Rappelons qu’en 1941 Karl Freund avait fondé la société Photo Research et que reprenant le brevet du posemètre Norwood (mesure incidente), il conçut la cellule Spectra Professional, longtemps utilisée par la majorité des opérateurs dans le monde. Il est aussi à l’origine de la Spectra Combi 500, en 1961 (posemètre hybride sélénium-CdS), d’un thermocolorimètre, en 1949 et d’un brillancemètre (spotmètre) en 1953, innovations qui lui valurent un Oscar technique en 1954.

Autant dire qu’il y a matière à développer si l’on veut bien revoir attentivement ses films, creuser une carrière et un parcours hors norme, explorer différentes archives qui doivent bien exister quelque part, en Allemagne comme aux Etats-Unis.
Hélas, l’auteur, Gavin Schmitt, semble tourner constamment autour de son sujet, ce qui, compte tenu de la corpulence du personnage en question, nous donne un rayon assez large ! On ne rentre que trop rarement dans le travail caméra et lumière de Karl Freund mais l’on s’égare dans des digressions sur les conditions de production, la genèse d’un scénario, quelques aspects de la vie personnelle de Freund etc... autant d’informations qui seraient appréciées si elles servaient, dans un premier temps, à replacer les événements dans leur contexte pour introduire ensuite des analyses pertinentes quant au travail spécifique du chef opérateur.
L’iconographie est malheureusement au diapason du texte : anecdotique et hors sujet, juste quelques affiches et photos d’exploitation qui ne montrent en rien le travail de Freund. On notera même que sous une célèbre photo de tournage de Camille (page 128), la légende indique Karl Freund à la place de George Cukor, alors que de surcroit on reconnaît parfaitement William Daniels derrière la caméra !
La quatrième de couverture nous apprend que l’auteur est un journaliste qui a écrit sur le crime organisé dans le Milwaukee (sic !) et qu’il collabore au magazine Horrorhound... Ce qui explique sans doute que Gavin Schmitt s’attarde davantage sur les sujets fantastiques traités par Freund chef op (Dracula ; Double assassinat dans la rue Morgue) ou réalisateur (La Momie ; Mad Love).
Dans un entretien accordé au mensuel International Photographer, en octobre1960, Freund déclarait être en train de rédiger un livre sur sa carrière, ouvrage qui ne semble, malheureusement, n’avoir jamais vu le jour.
L’occasion pour nous de rappeler ici que le meilleur livre jamais écrit sur la carrière et le travail d’un chef opérateur reste toujours, et pour longtemps sans doute, celui de Todd Rainsberger, consacré à James Wong Howe, paru en 1982...

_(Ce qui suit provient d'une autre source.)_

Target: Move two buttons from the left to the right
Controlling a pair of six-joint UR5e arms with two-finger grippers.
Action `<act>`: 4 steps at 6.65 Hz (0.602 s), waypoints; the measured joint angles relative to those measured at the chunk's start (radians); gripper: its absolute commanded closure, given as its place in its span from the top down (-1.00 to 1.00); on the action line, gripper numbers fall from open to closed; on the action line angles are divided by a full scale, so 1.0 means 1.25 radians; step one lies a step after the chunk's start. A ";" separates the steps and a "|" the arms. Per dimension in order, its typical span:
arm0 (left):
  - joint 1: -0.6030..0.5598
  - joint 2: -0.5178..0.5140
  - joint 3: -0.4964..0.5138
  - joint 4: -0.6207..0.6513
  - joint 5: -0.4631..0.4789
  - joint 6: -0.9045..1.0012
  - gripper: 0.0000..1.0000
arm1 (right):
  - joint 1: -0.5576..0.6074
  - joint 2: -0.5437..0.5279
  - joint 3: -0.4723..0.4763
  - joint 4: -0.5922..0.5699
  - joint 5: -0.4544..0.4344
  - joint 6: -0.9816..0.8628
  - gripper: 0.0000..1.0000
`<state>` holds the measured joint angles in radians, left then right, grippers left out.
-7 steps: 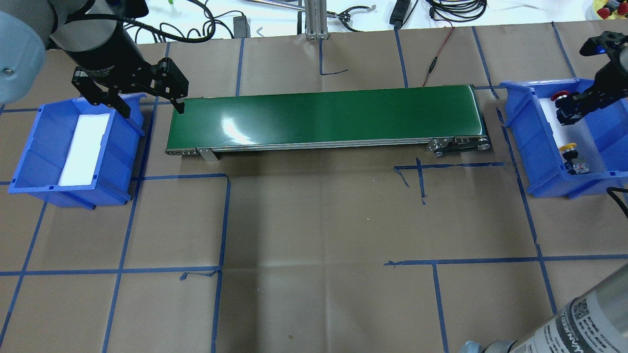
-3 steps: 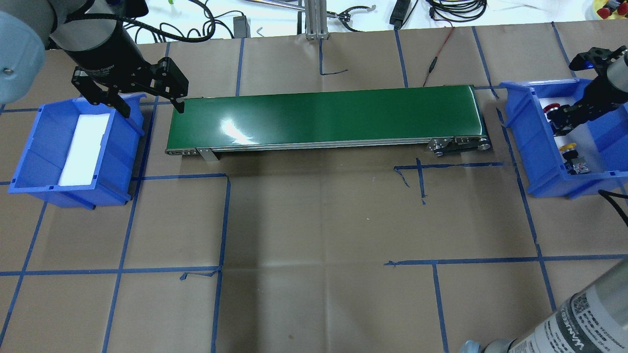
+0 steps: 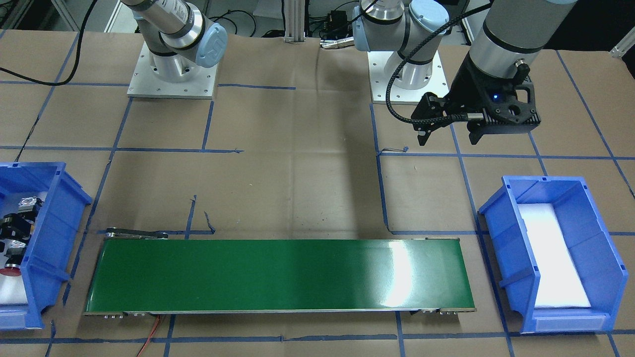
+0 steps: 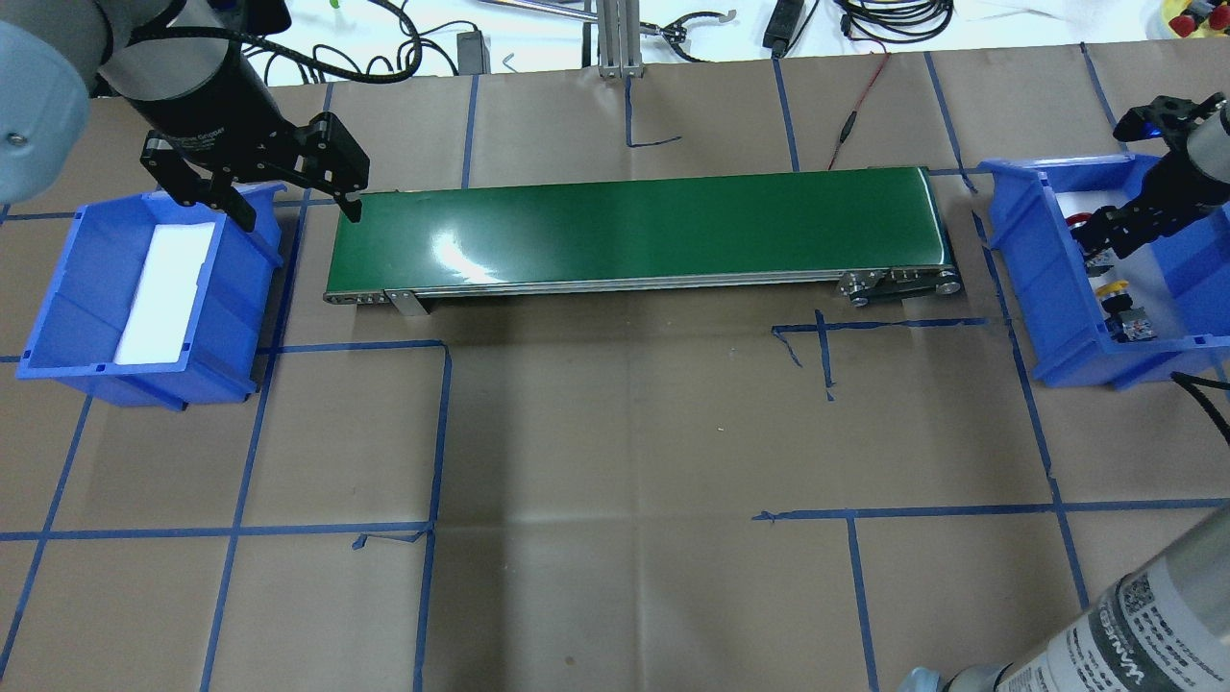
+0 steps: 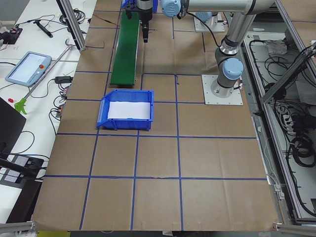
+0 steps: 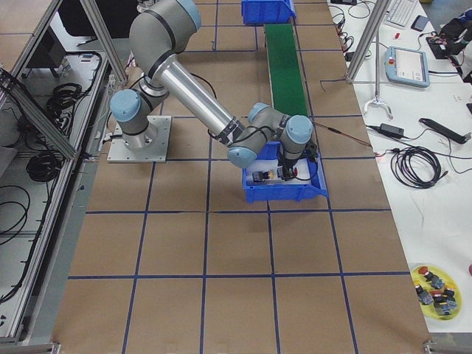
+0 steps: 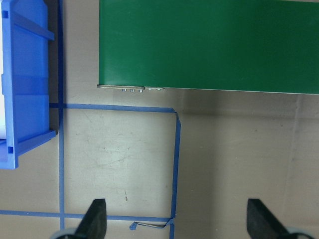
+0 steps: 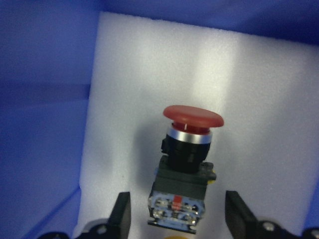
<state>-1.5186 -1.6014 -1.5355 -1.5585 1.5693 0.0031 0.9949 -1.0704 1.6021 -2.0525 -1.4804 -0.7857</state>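
Observation:
The red button (image 8: 192, 149) lies on the white foam in the right blue bin (image 4: 1033, 259), cap pointing away from the robot. My right gripper (image 8: 178, 199) is open, its fingers (image 8: 122, 214) either side of the button body with a small gap. In the overhead view the right gripper (image 4: 1105, 235) is down in the bin over the red button (image 4: 1081, 220). The yellow button (image 4: 1115, 290) lies in the same bin, nearer the robot. My left gripper (image 4: 296, 210) is open and holds nothing, hanging between the left blue bin (image 4: 58, 288) and the belt.
A green conveyor belt (image 4: 634, 231) runs between the two bins. The left bin shows only white foam (image 4: 168, 288). Blue tape lines cross the brown table. Cables and tools lie past the table's far edge (image 4: 865, 19).
My right gripper has come down into the right bin with the red button, which now lies on the foam. The left arm has not moved.

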 measured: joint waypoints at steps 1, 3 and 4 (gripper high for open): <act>0.000 0.000 0.000 0.000 0.000 0.000 1.00 | 0.000 -0.002 -0.002 0.002 -0.001 0.002 0.99; 0.000 0.000 0.000 0.000 0.000 0.000 1.00 | 0.002 -0.018 -0.020 0.007 -0.002 0.008 1.00; 0.000 0.000 0.000 0.000 0.000 0.000 1.00 | 0.005 -0.040 -0.032 0.008 -0.002 0.010 0.99</act>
<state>-1.5186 -1.6015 -1.5350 -1.5585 1.5692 0.0031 1.0014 -1.1210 1.5620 -2.0419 -1.4824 -0.7729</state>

NB : les photos qui illustrent cet article ne sont pas dans le livre...
* Axel Graatkjaer (1885-1969) fut le grand pionnier de la cinématographie danoise, avec son confrère Johan Ankerstjerne (1886-1959). Installé en Allemagne à partir de 1913, Graatkjaer signera la très belle photographie du Phantom, de F. W. Murnau, en 1922.